It is more useful to know a property holds for all possible distributions of datasets.
This definition gives full control over the distribution of the entire dataset, which gives a more natural way to e.g. restrict the variance of some values in the dataset. Such a restriction is in fact quite common in information theory where an unrestricted channel would be able to drown out pretty much all noise by raising the signal volume arbitrarily high. The usual approach in differential privacy requires processing the data with a function that limits the signal volume, which is a bit awkward.

What is \alpha? The Different Levels of Channel Capacity

To give an idea what the effect of this new parameter \alpha is this section will give some examples, in particular for the two extremes \alpha=1 and \alpha=\infty.

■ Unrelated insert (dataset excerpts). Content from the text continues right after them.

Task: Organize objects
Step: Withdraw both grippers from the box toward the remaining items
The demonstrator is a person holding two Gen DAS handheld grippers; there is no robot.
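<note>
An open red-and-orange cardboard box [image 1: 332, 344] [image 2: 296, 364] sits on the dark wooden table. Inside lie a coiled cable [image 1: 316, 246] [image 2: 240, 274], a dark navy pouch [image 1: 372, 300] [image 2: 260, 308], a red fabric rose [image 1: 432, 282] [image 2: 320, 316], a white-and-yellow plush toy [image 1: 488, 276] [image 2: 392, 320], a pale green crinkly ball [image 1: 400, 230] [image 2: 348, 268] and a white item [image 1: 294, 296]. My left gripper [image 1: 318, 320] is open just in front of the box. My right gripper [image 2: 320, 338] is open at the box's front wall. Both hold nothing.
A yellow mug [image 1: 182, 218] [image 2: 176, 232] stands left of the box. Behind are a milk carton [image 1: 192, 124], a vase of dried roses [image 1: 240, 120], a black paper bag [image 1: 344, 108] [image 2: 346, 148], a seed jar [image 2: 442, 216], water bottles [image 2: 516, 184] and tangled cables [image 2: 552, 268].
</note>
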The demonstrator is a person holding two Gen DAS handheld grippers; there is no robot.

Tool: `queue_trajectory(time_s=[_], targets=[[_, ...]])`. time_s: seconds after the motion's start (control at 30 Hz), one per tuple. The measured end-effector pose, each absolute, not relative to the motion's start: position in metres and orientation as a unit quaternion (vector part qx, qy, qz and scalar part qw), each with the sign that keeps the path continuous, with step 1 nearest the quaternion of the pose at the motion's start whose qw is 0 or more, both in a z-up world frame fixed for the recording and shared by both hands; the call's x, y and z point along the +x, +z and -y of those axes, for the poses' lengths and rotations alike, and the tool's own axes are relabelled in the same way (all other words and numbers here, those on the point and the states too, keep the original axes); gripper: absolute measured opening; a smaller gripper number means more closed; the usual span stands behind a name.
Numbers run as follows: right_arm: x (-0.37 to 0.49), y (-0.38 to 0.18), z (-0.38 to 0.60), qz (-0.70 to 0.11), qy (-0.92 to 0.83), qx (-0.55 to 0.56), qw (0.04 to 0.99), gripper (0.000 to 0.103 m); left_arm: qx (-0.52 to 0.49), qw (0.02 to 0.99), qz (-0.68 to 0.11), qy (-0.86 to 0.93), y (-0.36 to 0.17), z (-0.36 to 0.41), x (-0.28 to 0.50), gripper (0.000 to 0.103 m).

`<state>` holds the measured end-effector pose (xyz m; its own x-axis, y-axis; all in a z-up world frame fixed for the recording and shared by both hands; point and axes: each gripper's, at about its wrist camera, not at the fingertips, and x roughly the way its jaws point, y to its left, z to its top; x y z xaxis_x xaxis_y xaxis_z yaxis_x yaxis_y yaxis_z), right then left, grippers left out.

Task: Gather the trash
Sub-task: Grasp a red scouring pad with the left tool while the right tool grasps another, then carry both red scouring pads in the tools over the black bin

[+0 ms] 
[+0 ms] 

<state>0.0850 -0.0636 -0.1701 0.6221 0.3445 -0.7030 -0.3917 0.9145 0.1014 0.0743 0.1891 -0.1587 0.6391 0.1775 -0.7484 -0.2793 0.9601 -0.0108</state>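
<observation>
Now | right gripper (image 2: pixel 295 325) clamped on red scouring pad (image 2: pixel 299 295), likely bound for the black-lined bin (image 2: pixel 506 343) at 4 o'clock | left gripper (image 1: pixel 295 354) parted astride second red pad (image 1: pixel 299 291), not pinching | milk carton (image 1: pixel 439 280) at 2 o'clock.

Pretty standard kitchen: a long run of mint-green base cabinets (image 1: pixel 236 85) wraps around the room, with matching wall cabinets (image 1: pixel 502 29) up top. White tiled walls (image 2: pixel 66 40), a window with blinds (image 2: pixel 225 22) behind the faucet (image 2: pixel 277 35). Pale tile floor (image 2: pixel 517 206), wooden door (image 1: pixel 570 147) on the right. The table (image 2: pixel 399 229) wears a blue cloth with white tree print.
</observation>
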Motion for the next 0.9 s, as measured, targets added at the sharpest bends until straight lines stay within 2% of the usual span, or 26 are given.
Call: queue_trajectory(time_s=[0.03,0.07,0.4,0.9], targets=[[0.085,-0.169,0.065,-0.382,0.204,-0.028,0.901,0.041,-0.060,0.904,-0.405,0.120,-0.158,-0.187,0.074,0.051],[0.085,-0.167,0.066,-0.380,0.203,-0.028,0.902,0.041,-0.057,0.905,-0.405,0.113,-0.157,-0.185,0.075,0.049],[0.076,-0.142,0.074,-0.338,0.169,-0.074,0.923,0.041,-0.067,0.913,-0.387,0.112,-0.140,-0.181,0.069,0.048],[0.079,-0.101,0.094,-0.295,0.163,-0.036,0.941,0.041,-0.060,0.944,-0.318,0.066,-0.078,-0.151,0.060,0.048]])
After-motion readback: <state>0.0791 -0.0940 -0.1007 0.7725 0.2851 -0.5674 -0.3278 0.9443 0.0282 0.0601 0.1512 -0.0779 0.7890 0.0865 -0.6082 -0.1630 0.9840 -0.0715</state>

Looking at this in a Bayesian perspective, if at first X was believed to have the prior distribution P_X then after getting the output this belief should be updated to be P_{X|Y}. If a system is \varepsilon-private then the information gain (measured by the divergence from P_X to P_{X|Y}) is limited by \D_\infty\bigl(P_{X | Y} \| P_{X}\bigr) \le \I_\infty(X ; Y) \le C_\infty = \varepsilon

with probability 1. Compare this to the channel capacity as used by Shannon which only limits the divergence on average

\E_X\bigl[ \D_{1}(P_{X|Y} \| P_X) \bigr] = \I_1(X ; Y) \le C_1

while other choices of \alpha guarantee that

\log \, \Bigl\| e^{\D_\alpha(P_{X|Y} \| P_X)} \Bigr\|_{\alpha-1} = \I_\alpha(X ; Y) \le C_\alpha.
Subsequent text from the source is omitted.